L’hiver permet lui aussi d’observer des espèces très intéressantes, parmi lesquelles on remarquera beaucoup d’anatidés tels que le souchet, le canard siffleur, la tardone, le milouin mais aussi des limicoles comme le chevalier ou encore le barge à queue noire. C’est en été que les espèces sont moins nombreuses mais d’autant plus spectaculaires ! On trouve ainsi le héron pourpré, l’échasse et le blongios nain. Les espèces estivales et sédentaires nidifient sur le delta et l’accouplement a généralement lieu au début du printemps. Il est suivi de la ponte, les œufs éclosent en principe vers la fin du printemps et le début de l’été. Les invertébrés sont également nombreux, tout comme les insectes, les arachnides, les crustacés, les reptiles et amphibiens. Les loutres, les hérissons et les belettes figurent parmi les mammifères les plus nombreux. Il fut une époque dans les années 80, avant que le Delta ne soit classé et protégé, où la chasse était intensive, au point que les oiseaux avaient complètement disparu de la lagune de la Tancada. Aujourd’hui, elle déborde d’espèces chassables mais interdites aux coups de fusils. Ce sont donc les étangs voisins qui bénéficient du renouveau de leur avifaune. Avec 6 000 noms sur la liste d’attente pour chasser dans le delta, ils sont bien peu à pouvoir chaque année traquer foulques et cols verts. Seuls quelques privilégiés peuvent s’offrir ce luxe en participant à la régulation de certaines espèces. Des chasseurs qui reviennent à des pratiques anciennes comme la chasse à l’affût dans des barques que l’on fait avancer à la perche. Les différents niveaux de salinité permettent la présence de toute une variété bien différenciée de poissons. Anguilles, dorades, mulets, civelles et autres espèces abondent dans les eaux tranquilles des lagunes, notamment de celle de l’Encanyissada. Des poissons qui inondent les marchés environnants à raison de plus de 35 tonnes par an.
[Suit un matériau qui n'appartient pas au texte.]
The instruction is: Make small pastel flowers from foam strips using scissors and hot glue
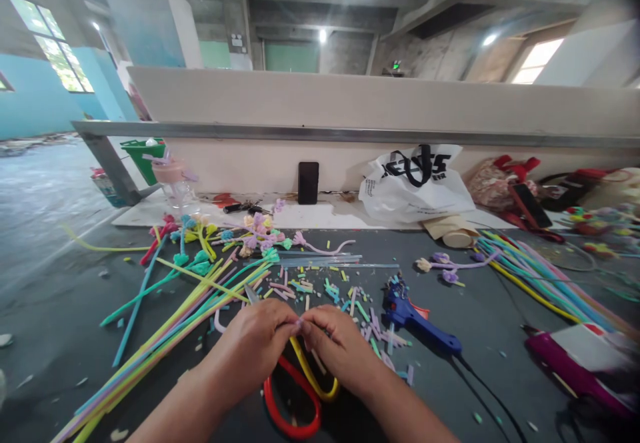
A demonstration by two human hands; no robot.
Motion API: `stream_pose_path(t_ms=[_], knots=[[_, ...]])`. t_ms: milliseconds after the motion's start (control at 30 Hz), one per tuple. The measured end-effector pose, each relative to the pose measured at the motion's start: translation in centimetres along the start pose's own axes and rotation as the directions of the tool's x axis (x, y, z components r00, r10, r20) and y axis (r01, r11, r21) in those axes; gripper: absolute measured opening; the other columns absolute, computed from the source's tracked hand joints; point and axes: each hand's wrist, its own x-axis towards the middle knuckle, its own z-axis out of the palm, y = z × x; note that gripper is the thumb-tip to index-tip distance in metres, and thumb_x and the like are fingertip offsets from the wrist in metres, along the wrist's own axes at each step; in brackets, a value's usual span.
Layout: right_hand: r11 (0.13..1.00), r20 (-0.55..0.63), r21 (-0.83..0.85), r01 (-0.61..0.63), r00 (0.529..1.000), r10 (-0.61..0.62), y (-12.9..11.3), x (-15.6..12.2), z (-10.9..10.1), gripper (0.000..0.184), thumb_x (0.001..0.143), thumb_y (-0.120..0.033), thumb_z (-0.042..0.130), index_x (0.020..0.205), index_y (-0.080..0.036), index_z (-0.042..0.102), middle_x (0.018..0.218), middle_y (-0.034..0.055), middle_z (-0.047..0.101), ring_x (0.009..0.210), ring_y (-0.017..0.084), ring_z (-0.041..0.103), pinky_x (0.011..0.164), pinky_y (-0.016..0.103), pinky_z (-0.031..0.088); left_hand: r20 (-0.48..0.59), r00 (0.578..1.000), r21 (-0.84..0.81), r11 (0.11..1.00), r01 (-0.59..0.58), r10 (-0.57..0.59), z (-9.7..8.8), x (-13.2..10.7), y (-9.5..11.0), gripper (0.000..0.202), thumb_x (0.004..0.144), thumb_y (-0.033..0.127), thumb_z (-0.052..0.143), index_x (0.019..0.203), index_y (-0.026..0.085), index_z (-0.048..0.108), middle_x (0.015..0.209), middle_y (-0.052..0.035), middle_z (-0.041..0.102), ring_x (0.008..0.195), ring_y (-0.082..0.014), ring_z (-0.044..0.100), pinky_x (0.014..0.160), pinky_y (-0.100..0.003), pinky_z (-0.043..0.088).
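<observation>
My left hand (263, 336) and my right hand (337, 343) meet over the middle of the dark tabletop. Both pinch a small pinkish piece (300, 323) between thumbs and fingertips, and most of it is hidden. Beneath them lies a pair of scissors with one red handle loop (310, 423) and one yellow; a blade (251, 293) shows beyond my left hand. Short cut pastel pieces (367, 323) are scattered just past my hands. To the left fans a bundle of long coloured sticks (165, 319), with small stemmed flowers (257, 229) behind it.
A blue glue gun (423, 323) with its cord lies to the right, near a purple tool (575, 369). More long sticks (540, 276) rest at far right. Along the back stand a phone (309, 183), a white bag (415, 186) and a clear cup with a pink lid (173, 173).
</observation>
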Motion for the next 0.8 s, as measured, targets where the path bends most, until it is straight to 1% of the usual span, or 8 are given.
stream_pose_path(t_ms=[167,233,333,500,667,700,733,800], knots=[[0.977,0.064,0.180,-0.114,0.992,0.104,0.7,-0.1,0.3,0.036,0.085,-0.041,0.041,0.069,-0.015,0.060,0.056,-0.0028,0.047,0.055,0.010,0.043,0.052,0.020,0.032,0.030,0.997,0.089,0.993,-0.072,0.069,0.3,-0.1,-0.3,0.023,0.085,0.021,0.040,0.079,0.020,0.062,0.073,-0.0019,0.062,0.071,-0.0137,0.056,0.066,-0.024,0.040],[0.962,0.067,0.212,-0.171,0.985,0.160,0.8,-0.1,0.3,0.036,0.083,-0.041,0.042,0.067,-0.014,0.059,0.054,-0.0036,0.044,0.052,0.009,0.040,0.048,0.019,0.030,0.056,0.994,0.139,0.986,-0.096,0.089,0.2,-0.1,-0.3,0.026,0.086,0.021,0.037,0.079,0.020,0.061,0.073,-0.0025,0.061,0.071,-0.0141,0.056,0.066,-0.025,0.039],[0.952,0.062,0.238,-0.191,0.981,0.182,0.8,0.0,0.1,0.035,0.080,-0.041,0.046,0.060,-0.014,0.056,0.049,-0.0050,0.038,0.048,0.008,0.035,0.046,0.019,0.026,0.073,0.992,0.141,0.984,-0.113,0.103,0.1,-0.1,0.0,0.025,0.086,0.021,0.037,0.076,0.019,0.060,0.071,-0.0021,0.060,0.070,-0.0135,0.055,0.064,-0.024,0.038],[0.875,0.140,0.419,-0.243,0.969,0.202,0.5,0.0,-0.3,0.024,0.076,-0.031,0.049,0.060,-0.015,0.056,0.049,-0.0050,0.042,0.048,0.008,0.036,0.046,0.019,0.027,0.030,0.999,0.072,0.996,-0.045,0.043,0.1,-0.2,0.5,0.021,0.080,0.019,0.044,0.065,0.018,0.059,0.061,0.0007,0.057,0.058,-0.0097,0.051,0.055,-0.021,0.034],[0.776,0.224,0.546,-0.316,0.948,0.228,0.7,-0.2,0.0,0.018,0.075,-0.021,0.043,0.064,-0.015,0.056,0.050,-0.0050,0.040,0.048,0.008,0.036,0.047,0.019,0.027,0.002,1.000,0.043,0.999,0.023,-0.023,0.2,-0.3,0.8,0.017,0.071,0.013,0.048,0.058,0.017,0.058,0.055,0.0023,0.056,0.051,-0.0078,0.047,0.049,-0.020,0.030],[0.784,0.237,0.533,-0.318,0.946,0.222,0.8,-0.2,0.1,0.019,0.076,-0.022,0.042,0.065,-0.015,0.055,0.051,-0.0051,0.040,0.048,0.008,0.035,0.046,0.019,0.027,0.003,0.999,0.031,0.999,0.043,-0.043,0.2,-0.3,0.8,0.017,0.070,0.012,0.048,0.057,0.017,0.058,0.055,0.0024,0.055,0.051,-0.0077,0.046,0.049,-0.019,0.030],[0.825,0.237,0.485,-0.292,0.951,0.197,0.8,-0.2,0.0,0.020,0.078,-0.024,0.041,0.066,-0.016,0.055,0.052,-0.0049,0.040,0.048,0.009,0.036,0.047,0.019,0.028,0.004,0.998,0.018,0.998,0.062,-0.062,0.3,-0.2,0.7,0.016,0.068,0.012,0.048,0.057,0.017,0.058,0.054,0.0025,0.055,0.051,-0.0077,0.046,0.048,-0.019,0.030],[0.955,0.180,0.267,-0.132,0.980,0.085,0.9,-0.3,-0.2,0.024,0.083,-0.028,0.040,0.068,-0.016,0.055,0.056,-0.0037,0.044,0.054,0.010,0.041,0.056,0.022,0.033,0.005,0.997,0.001,0.997,0.077,-0.077,0.4,-0.1,0.5,0.016,0.068,0.013,0.048,0.054,0.016,0.055,0.052,0.0031,0.052,0.050,-0.0074,0.045,0.048,-0.019,0.030]])
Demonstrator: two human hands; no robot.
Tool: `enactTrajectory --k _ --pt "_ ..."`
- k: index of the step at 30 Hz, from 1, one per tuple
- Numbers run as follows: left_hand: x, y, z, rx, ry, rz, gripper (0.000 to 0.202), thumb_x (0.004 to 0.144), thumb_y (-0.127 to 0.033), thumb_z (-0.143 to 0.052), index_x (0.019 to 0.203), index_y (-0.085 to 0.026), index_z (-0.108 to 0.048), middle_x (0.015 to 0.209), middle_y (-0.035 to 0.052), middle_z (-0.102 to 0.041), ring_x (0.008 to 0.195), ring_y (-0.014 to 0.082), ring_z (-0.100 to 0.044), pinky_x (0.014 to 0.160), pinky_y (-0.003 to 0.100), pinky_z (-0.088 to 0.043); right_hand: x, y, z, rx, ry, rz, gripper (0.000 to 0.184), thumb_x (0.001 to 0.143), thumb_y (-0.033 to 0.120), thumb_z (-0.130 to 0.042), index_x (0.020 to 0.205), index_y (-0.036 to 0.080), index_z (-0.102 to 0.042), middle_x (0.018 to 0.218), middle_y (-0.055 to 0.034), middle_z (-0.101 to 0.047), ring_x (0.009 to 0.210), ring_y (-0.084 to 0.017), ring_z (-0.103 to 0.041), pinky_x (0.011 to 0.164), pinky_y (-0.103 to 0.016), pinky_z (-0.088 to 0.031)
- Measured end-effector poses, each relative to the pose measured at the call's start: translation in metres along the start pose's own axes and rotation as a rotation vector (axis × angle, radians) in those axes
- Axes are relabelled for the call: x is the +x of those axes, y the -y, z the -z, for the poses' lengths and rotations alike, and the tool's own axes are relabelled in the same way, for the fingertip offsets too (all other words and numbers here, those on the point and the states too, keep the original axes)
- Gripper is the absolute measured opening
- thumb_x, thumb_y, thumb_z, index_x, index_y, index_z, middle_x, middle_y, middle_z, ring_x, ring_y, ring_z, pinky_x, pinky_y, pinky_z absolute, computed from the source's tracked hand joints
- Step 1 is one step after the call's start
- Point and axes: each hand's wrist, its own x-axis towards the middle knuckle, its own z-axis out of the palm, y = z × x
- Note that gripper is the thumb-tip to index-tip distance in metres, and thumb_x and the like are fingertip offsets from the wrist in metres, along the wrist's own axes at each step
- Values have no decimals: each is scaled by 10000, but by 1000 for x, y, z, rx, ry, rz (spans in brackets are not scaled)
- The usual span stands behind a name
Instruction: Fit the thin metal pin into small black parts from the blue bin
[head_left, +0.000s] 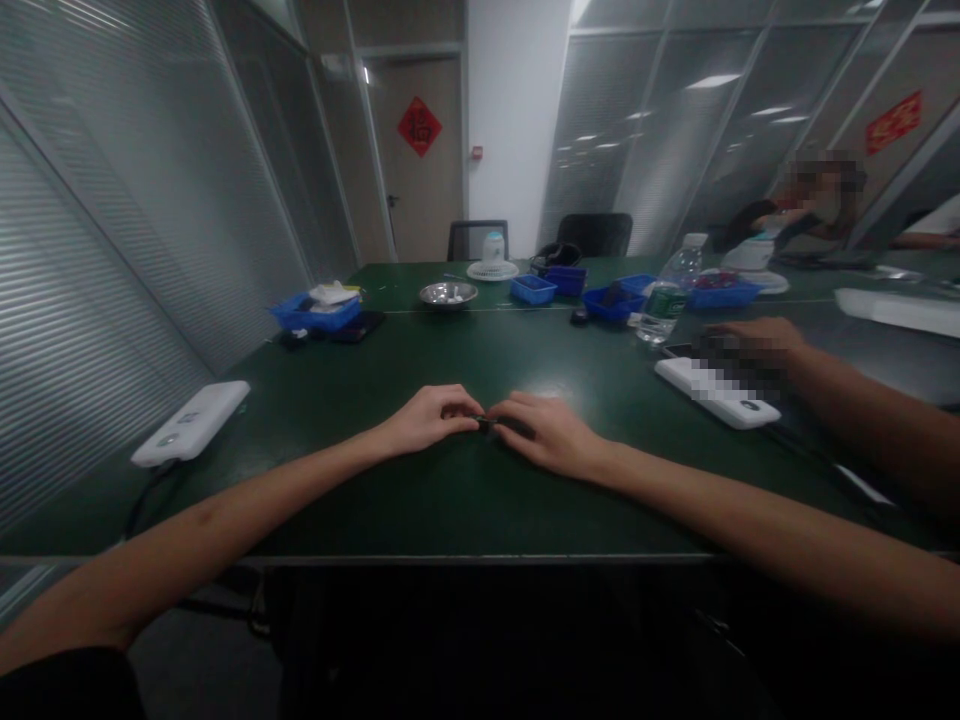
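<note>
My left hand (431, 417) and my right hand (546, 430) rest together on the dark green table (465, 500), fingertips meeting. Between them sits a small dark object (487, 424), pinched by the curled fingers of both hands. It is too small and dim to name. Both forearms stretch out over the table's near edge.
A white device (191, 421) with a cable lies at the left. Another person's hand (757, 340) rests over a white device (716, 392) at the right. Farther back stand several blue trays (315, 312), a metal bowl (448, 293), a water bottle (670, 288) and a small fan (493, 256).
</note>
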Motion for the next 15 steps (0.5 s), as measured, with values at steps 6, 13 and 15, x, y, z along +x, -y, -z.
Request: enactTrajectory --k 6,13,15 --pt "3 8 1 -84 82 -39 239 1005 -336 -631 1133 -188 -768 1060 69 -700 968 194 -647 875 311 -478 1 -3 -2 17 17 31 289 1070 343 -498 1291 215 -633 1101 -83 -666 897 -190 -642 752 -310 -478" --pt "1 1 -1 -65 69 6 278 928 -364 -733 1120 -163 -742 979 48 -665 831 168 -592 745 285 -457 3 -3 -3 57 2 2 277 1078 360 -487 1262 205 -624 1125 -87 -674 915 -193 -649 771 -314 -483" --pt "1 -2 -1 -78 60 26 369 909 -368 -755 1214 -167 -706 962 37 -657 805 161 -578 713 278 -445 4 -3 -4 69 -20 -17 262 1075 351 -493 1248 205 -624 1122 -85 -682 935 -196 -652 786 -317 -486"
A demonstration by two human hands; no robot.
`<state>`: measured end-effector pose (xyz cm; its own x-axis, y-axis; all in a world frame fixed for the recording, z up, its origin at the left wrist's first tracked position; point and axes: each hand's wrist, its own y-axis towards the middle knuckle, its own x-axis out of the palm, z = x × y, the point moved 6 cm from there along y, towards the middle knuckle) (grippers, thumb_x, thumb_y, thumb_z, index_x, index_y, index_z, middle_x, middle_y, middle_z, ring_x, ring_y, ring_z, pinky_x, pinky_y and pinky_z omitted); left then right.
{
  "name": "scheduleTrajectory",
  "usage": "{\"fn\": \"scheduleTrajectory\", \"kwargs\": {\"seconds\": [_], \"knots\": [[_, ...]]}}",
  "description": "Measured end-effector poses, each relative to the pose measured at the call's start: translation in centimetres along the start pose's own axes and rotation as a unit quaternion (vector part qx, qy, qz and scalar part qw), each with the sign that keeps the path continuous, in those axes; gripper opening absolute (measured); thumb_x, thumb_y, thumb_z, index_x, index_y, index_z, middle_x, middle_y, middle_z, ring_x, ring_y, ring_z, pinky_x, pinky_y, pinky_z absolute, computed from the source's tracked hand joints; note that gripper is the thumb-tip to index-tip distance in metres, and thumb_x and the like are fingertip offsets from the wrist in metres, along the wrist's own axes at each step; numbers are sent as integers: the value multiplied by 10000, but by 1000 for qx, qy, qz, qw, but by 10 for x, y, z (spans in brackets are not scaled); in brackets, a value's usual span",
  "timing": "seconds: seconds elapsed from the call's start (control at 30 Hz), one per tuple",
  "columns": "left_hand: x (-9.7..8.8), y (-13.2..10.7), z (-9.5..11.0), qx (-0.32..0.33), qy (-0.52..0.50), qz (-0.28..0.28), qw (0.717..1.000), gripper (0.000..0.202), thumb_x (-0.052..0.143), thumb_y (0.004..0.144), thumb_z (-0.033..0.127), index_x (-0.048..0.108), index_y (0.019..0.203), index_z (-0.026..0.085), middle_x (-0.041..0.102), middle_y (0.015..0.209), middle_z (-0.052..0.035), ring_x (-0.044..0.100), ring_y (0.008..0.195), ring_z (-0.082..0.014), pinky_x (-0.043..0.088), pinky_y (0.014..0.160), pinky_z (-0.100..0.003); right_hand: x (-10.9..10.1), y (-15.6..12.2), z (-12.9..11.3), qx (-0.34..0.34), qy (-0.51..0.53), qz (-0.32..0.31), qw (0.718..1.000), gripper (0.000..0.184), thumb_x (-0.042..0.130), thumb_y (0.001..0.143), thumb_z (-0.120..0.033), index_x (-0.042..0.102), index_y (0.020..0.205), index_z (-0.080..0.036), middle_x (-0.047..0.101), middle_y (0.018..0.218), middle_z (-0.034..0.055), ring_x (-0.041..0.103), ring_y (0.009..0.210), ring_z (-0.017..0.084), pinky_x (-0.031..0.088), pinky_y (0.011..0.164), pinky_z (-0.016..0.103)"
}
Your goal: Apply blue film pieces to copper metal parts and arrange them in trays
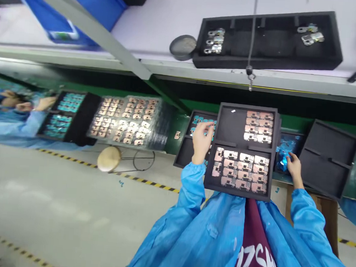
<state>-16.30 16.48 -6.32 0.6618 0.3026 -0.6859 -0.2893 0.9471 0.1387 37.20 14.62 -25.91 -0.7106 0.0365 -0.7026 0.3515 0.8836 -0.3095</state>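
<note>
A black foam tray (220, 185) in front of me holds rows of copper-coloured, flat circuit-board parts (245, 166); its upper left section shows bare foam with a small white scrap (233, 111). My left hand (202, 141) is at this tray's left edge, above another black tray (184, 150) with blue-covered parts. Its thumb and fingertips are curled together; whatever they hold is too small to make out. To the right, my right hand (295, 168) has its fingers closed at a shiny blue piece of film (283, 160), over a dark container of blue film pieces.
Another black tray (329, 156) lies at the right. Leftward are stacked clear trays of copper parts (124, 121) and a co-worker's hand (44, 103) beside a black tray. A round stool (109, 159) stands below. On the shelf are a long black tray (271, 62) and a round dish (182, 47).
</note>
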Motion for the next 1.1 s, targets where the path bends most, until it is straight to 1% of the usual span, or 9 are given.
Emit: {"fn": "scheduleTrajectory", "kwargs": {"seconds": [0.1, 0.2, 0.37, 0.5, 0.67, 0.8, 0.97, 1.03, 1.1], "knots": [[-29, 12, -79, -136, 135, 8, 981, 361, 414, 1095, 185, 716, 1286, 136, 714, 1304, -188, 660, 1229, -294, 508, 1068, -397, 5, 1, -2, -28, -15, -17, 999, 558, 565, 893, -406, 768, 1312, -99, 746, 1385, 262, 633, 1423, 432, 503, 1199, 603], [-11, 20, -131, -163, 165, -69, 970, 314, 543, 984, 113, 742, 1227, 110, 732, 1189, -201, 641, 1177, -338, 496, 1067, -453, 10, -3, -8, -57, -26, -23, 998, 508, 542, 908, -394, 789, 1290, -167, 717, 1476, 199, 491, 1579, 401, 414, 1292, 607], [40, 32, -160, -117, 174, -177, 962, 470, 613, 909, 61, 725, 1356, 153, 645, 1424, -214, 508, 1366, -379, 408, 1187, -523, 4, -12, -33, -144, -71, 3, 987, 529, 498, 947, -384, 738, 1369, -174, 483, 1733, 178, 420, 1634, 365, 307, 1364, 601], [51, 43, -166, -99, 174, -224, 954, 470, 685, 859, 52, 717, 1318, 150, 619, 1444, -230, 453, 1414, -416, 391, 1195, -574, -9, -20, -50, -169, -97, 35, 980, 597, 533, 941, -425, 670, 1446, -136, 397, 1767, 238, 404, 1634, 387, 357, 1341, 589], [39, 55, -158, -95, 148, -224, 959, 315, 772, 816, 120, 733, 1123, 179, 651, 1346, -206, 468, 1390, -409, 398, 1185, -552, -24, -31, -59, -149, -89, 44, 984, 600, 555, 954, -460, 667, 1442, -130, 429, 1720, 257, 427, 1613, 393, 382, 1332, 584], [11, 55, -145, -128, 99, -152, 975, 71, 717, 885, 166, 682, 943, 189, 674, 1197, -170, 588, 1265, -341, 458, 1158, -490, -49, -53, -88, -164, -53, 87, 981, 540, 571, 968, -444, 700, 1401, -149, 536, 1621, 245, 559, 1502, 395, 519, 1222, 606], [-28, 11, -93, -187, -67, -23, 980, 156, 569, 1023, 302, 598, 1129, 191, 693, 1031, -80, 729, 898, -202, 622, 907, -386, -78, -120, -192, -263, 49, 135, 954, 361, 587, 1061, -428, 762, 1295, -216, 709, 1428, 168, 696, 1323, 329, 641, 1048, 518], [-32, -18, -50, -192, -257, 24, 947, 283, 733, 943, 373, 608, 1139, 212, 699, 956, -33, 739, 821, -184, 643, 851, -357, -73, -151, -244, -305, 98, 86, 943, 297, 610, 1080, -390, 765, 1286, -240, 763, 1306, 131, 737, 1225, 295, 656, 1002, 480], [-25, -46, 2, -183, -381, 2, 906, 424, 881, 833, 380, 665, 1162, 221, 733, 952, -31, 752, 829, -196, 654, 822, -347, -54, -177, -289, -349, 141, -16, 926, 292, 647, 1078, -366, 743, 1328, -252, 771, 1260, 107, 766, 1104, 252, 673, 926, 425]]}}
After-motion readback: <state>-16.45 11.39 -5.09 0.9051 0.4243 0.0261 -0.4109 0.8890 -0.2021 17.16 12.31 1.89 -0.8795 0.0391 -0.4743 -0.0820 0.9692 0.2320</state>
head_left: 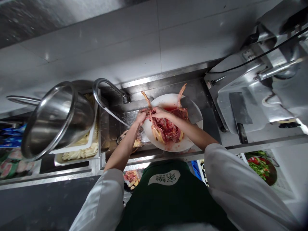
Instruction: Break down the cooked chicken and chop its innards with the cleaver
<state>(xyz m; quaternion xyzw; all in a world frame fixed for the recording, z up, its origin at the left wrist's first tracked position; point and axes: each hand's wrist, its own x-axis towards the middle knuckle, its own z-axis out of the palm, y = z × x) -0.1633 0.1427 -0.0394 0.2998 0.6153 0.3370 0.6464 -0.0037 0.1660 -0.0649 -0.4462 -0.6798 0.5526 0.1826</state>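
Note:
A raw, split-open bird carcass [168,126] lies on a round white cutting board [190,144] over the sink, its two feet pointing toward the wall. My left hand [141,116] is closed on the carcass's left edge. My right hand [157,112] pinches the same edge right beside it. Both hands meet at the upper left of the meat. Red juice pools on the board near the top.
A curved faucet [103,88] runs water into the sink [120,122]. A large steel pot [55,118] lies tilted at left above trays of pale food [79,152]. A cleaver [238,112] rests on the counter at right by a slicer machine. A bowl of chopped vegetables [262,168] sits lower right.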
ebre6Ingénieux système d’irrigation

Quand les cormorans ne volent pas les plus beaux spécimens. Côté flore, le Delta n’est pas non plus enreste. Les derniers recensements font état de la présence de 515 espèces de végétation dans les zones d’eau salée, les roseaux, les rizières et les forêts en bordure du fleuve. On y trouve une importante végétation halophile. Le nénuphar blanc et l’orchidée sont, de loin, les espèces les plus exotiques. Grâce aux efforts consentis par les pêcheurs, chasseurs et les habitants de cette plaine, le Delta se porte plutôt bien. Les gens du cru ont en effet pris conscience qu’ils avaient sous leurs pieds un trésor inestimable, qu’il convenait de préserver à tout prix. De protéger du tourisme de masse et d’autres agressions potentielles qui risquaient de dénaturer les lieux. Mais que dit l’Ebre dans tout ça ? Car c’est peut-être du fleuve, de ce dieu, le père nourricier qui a déjà reculé de 100 mètres en dix ans que pourrait venir le danger. Dominé par l’homme dès sa source, l’Ebre cumule tout au long de son bassin-versant près de 200 barrages pour l’hydroélectricité et l’irrigation. Des installations qui retiennent et décantent l’eau. Du coup, lorsque l’Ebre arrive à son embouchure, il n’apporte qu’une partie dérisoire de tous ces sédiments nécessaires à l’évolution naturelle du Delta. Soit 3 millions de tonnes par an actuellement, contre 20 millions au siècle dernier. Un manque qui se traduit par des régressions de terrain et des affaissements et fait disparaître peu à peu la plateforme deltaïque sous la mer. Sans compter l’érosion du vent et la mer qui lèche goulûment la frange sablonneuse… Seul un système d’irrigations contrôlé est capable de freiner ce phénomène. Et qui dit irrigation, dit jeux d’eau et effet-miroir. La plus belle image du Delta.